Reproduce all the material verbatim, down to the last line.
:: Recorded information
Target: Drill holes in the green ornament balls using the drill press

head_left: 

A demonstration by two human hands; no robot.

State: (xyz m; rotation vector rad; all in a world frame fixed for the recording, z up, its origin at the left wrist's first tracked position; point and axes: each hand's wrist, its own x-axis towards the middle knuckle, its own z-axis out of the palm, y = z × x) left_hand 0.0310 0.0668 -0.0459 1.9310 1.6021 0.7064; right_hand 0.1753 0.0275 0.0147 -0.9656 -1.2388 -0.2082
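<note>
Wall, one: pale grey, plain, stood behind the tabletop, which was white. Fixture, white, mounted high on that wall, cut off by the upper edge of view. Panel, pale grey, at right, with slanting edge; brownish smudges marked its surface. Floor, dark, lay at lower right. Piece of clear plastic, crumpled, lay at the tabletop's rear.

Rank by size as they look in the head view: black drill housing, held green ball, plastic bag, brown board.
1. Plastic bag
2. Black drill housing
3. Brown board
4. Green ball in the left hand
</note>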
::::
> _Answer space_:
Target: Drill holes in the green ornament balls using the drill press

head_left: 

A demonstration by two human hands; no robot.

State: (xyz m; rotation vector rad; all in a world frame fixed for the recording, z up, its origin at the left wrist's first tracked position; point and axes: each hand's wrist, its own x-axis towards the middle knuckle, its own z-axis out of the palm, y = z × x) left_hand 0.0310 0.0668 -0.0459 1.9310 1.6021 0.7064; right_hand 0.1753 0.0275 0.0147 -0.9656 -1.2388 -0.2082
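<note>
Wall, one: pale grey, plain, stood behind the tabletop, which was white. Fixture, white, mounted high on that wall, cut off by the upper edge of view. Panel, pale grey, at right, with slanting edge; brownish smudges marked its surface. Floor, dark, lay at lower right. Piece of clear plastic, crumpled, lay at the tabletop's rear.

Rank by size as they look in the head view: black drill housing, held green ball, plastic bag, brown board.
1. Plastic bag
2. Black drill housing
3. Brown board
4. Green ball in the left hand
</note>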

Nothing else belongs to this exercise.